As per a survey conducted by the organization, it was found that more than half of anesthesiologists reported experiencing at least one work-related injury, including head injuries. These numbers have highlighted the growing concern over physical safety in an already demanding and high-pressure environment.

Can New Guidelines Improve Safety?

In response to these alarming findings, the ASA has issued a new Statement on Anesthesiologist Head Injuries in Anesthetizing Locations.

The statement formally recognizes boom strikes as a serious occupational hazard and even a potential medical emergency — especially dangerous during outpatient procedures or in cases where no backup anesthesiologist is immediately available to take over patient care.

Dr. Mary Ann Vann, chair of ASA's Ad Hoc Committee on the Physical Demands of Anesthesiologists, also experienced a work-related head injury. Drawing from personal experience, Dr. Vann helped develop the new safety recommendations, aimed at preventing such incidents.

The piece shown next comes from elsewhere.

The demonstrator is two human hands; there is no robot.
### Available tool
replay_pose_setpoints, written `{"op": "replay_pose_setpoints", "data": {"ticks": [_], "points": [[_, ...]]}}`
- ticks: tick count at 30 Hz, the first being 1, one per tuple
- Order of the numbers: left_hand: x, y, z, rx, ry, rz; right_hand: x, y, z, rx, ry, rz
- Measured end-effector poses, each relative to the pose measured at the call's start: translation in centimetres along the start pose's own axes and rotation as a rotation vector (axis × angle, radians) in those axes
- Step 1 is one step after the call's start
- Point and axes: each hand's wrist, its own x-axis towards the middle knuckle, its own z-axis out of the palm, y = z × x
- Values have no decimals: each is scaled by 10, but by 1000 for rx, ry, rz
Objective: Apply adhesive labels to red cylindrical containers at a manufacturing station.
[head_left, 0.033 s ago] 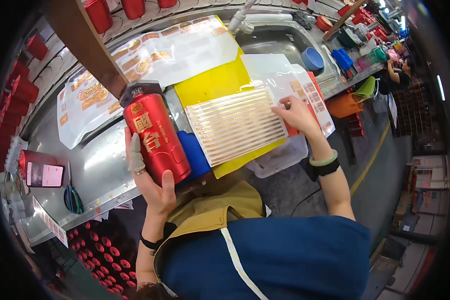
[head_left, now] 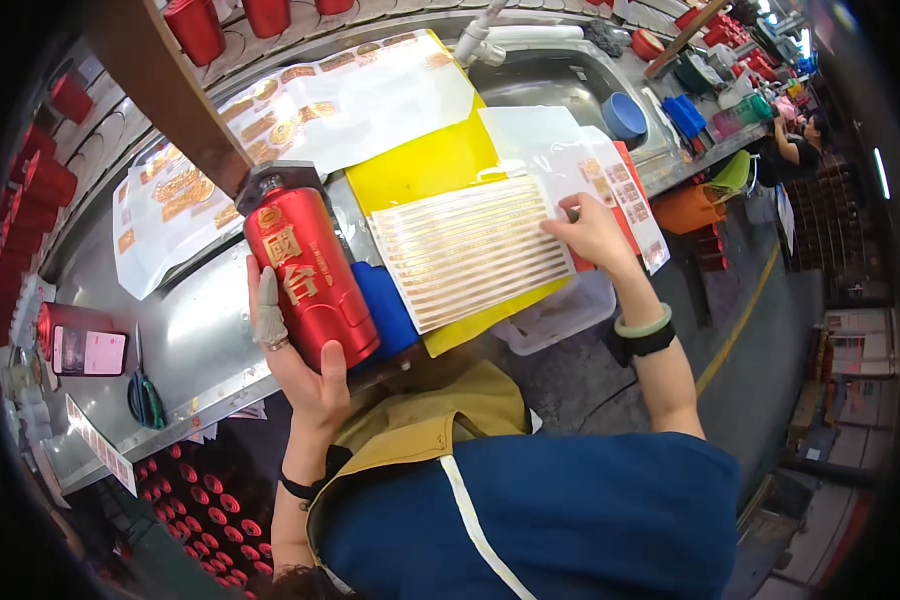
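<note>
A glossy red bottle (head_left: 308, 265) with gold characters lies tilted, its neck end in a dark holder (head_left: 275, 180) at the foot of a brown post. My left hand (head_left: 308, 372) is wrapped round the bottle's lower left side, thumb near its base; pale coverings sit on some fingers. At the right edge of a white sheet with gold strips (head_left: 470, 250), my right hand (head_left: 590, 228) has thumb and forefinger pinched together. A small dark object shows among its fingers, too hidden to name. The striped sheet rests on a yellow sheet (head_left: 425, 170).
Gold sticker sheets (head_left: 360, 95) cover the metal bench behind. A blue block (head_left: 385, 305) lies beside the bottle. Scissors (head_left: 144, 390) and a phone (head_left: 90, 350) are at left. Beyond the papers is a sink (head_left: 540, 80) with a blue cup (head_left: 624, 117). Another person (head_left: 805, 150) sits far right.
The bottle and my left hand have shifted very slightly left in the picture. My right hand keeps its pinch at the striped sheet's edge.
</note>
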Motion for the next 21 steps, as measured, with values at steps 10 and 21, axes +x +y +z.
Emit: {"op": "replay_pose_setpoints", "data": {"ticks": [10,21], "points": [[0,-2,2,12,-4,2,-25,0,17,190,112,-143],[-1,-2,2,13,-4,-5,-15,10,19,0,158,-399]]}}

What Have Been The Key Recommendations?

The ASA outlined several measures to reduce the risk of head injuries among anesthesiologists, including:

Holding Regular Safety Meetings: OR teams should meet frequently to discuss safety concerns and review past incidents.

Creating Safety Teams: Special teams should be tasked with reviewing and tracking reports of boom strikes to identify patterns and solutions.

Involving Anesthesia Staff in Room Planning: Clinical anesthesia personnel should have a voice when designing or rearranging procedure rooms to ensure equipment placement considers movement and space needs.

Tracking Head Injuries: Systematic documentation of head injuries can help health systems better understand causes and outcomes, leading to more informed prevention strategies.

The ASA emphasized that head injuries in the OR are not just minor accidents but events that can have serious consequences for patient safety and anesthesiologists’ health.

By implementing the new guidelines and raising awareness, the ASA hopes to make operating rooms safer environments for all medical professionals — and ensure that anesthesiologists can continue their vital work without unnecessary risk.